BusyTarpDuster2017 said:

Doc Holliday said:

BusyTarpDuster2017 said:

Doc Holliday said:

BusyTarpDuster2017 said:

Doc Holliday said:

If sola scriptura is the only infallible rule of faith, why does it produce mutually exclusive doctrines of salvation, all claiming to follow the same Bible?



This is a fallacy. Scripture being the sole, infallible rule of faith does NOT mean there won't be differences in interpretation. Sola scriptura has nothing to do with interpretation. Fallible interpretation does not mean Scripture isn't the sole infallible authority.

By this reasoning, one can argue, "If Tradition is an infallible rule of faith, then why did it produce mutually exclusive doctrines between Roman Catholicism and Orthodoxy, which share the same tradition?"

I'm just at a loss to explain how after all this time and repeatedly correcting everyone's conceptual mistakes on sola scriptura, that you guys are STILL getting it wrong.

I've got you cornered with reductio ad absurdum. You can't solve self referential paradox, that's why you're at a loss.

No infallible mechanism exists to identify, interpret, or apply that authority. The text may be infallible, but every appeal to it is mediated by a fallible interpreter. At that point, interpretation becomes the de facto authority, whether acknowledged or not.

If I ask you to establish doctrine, you can't do it by appealing to your infallible rule of scripture alone. You have to bring your interpretation/authority into the equation. If your infallible rule cannot itself rule…then what's it good for?

I don't think it's ok to have different interpretations. Its demonic. I'm appealing to apostolic succession, not "tradition alone." The same apostolic authority that gave us Scripture and canon is the authority that guards and interprets it. Without that, interpretation becomes the highest authority by default

Sir, the one who's at a loss is the one who constantly avoids questions, misunderstands concepts, and who can't apply logical concepts correctly.

By stating "the text may be infallible, but every appeal to it is mediated by a fallible interpreter", you're STILL mixing up sola scriptura with the interpretation of Scripture, not realizing they are separate concepts, and ironically enough, not realizing that if you actually are cornering anything, then you're "cornering" yourself and your view of infallible Tradition with "reductio ad absurdum" in the EXACT SAME WAY that you think you're doing it against sola scriptura. Mothra is also pointing that out to you, to no avail.

And if really did care about "apostolic succession", you'd be highly concerned that your church anathematizes the overwhelming and universal beliefs of the early church regarding icon veneration, not to mention how your church credits Mary for our salvation in your liturgy. But at this point, it's clear that you really don't care, you only care about justifying your beliefs, Scripture and early church history be damned (quite literally).

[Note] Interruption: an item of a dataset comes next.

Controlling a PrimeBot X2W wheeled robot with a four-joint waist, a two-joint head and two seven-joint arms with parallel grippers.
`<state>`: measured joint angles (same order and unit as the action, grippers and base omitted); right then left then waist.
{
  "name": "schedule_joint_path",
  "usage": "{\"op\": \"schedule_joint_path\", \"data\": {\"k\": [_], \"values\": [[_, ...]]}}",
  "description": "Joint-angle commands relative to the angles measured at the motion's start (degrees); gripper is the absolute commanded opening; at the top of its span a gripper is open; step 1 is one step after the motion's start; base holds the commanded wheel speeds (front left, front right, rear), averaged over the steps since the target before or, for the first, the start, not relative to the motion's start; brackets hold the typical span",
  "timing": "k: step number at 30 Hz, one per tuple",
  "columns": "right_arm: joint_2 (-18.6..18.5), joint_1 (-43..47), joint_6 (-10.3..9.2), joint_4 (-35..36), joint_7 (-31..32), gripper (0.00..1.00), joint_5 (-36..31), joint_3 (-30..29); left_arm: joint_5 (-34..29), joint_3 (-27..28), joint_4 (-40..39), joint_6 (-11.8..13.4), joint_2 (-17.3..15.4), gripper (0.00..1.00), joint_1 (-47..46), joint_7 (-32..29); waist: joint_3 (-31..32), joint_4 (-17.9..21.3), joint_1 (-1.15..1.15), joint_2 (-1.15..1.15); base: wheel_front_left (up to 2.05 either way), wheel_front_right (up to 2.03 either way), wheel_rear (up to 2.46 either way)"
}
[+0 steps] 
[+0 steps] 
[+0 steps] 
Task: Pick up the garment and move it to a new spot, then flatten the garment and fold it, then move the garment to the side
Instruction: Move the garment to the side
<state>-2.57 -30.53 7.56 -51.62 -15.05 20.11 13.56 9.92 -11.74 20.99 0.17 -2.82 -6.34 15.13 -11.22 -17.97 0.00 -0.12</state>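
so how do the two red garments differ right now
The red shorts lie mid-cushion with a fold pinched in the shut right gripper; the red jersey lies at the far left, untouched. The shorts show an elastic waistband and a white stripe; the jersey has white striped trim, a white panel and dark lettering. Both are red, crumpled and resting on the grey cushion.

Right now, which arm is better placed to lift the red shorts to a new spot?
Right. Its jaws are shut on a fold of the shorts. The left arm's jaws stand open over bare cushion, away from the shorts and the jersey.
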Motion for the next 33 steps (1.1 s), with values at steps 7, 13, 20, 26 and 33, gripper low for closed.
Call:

You're treating sola scriptura as a claim only about sources.

I'm critiquing it as a claim about authority and functionality.
I'm accurately pointing out that your system can't operate without smuggling in another authority.

Yes, two churches can claim to derive doctrine only from Scripture and still disagree. That alone doesn't "falsify" sola scriptura as a slogan. That's not my argument.
The problem is this: when those interpretations conflict, sola scriptura provides no authoritative mechanism to determine which doctrine is correct.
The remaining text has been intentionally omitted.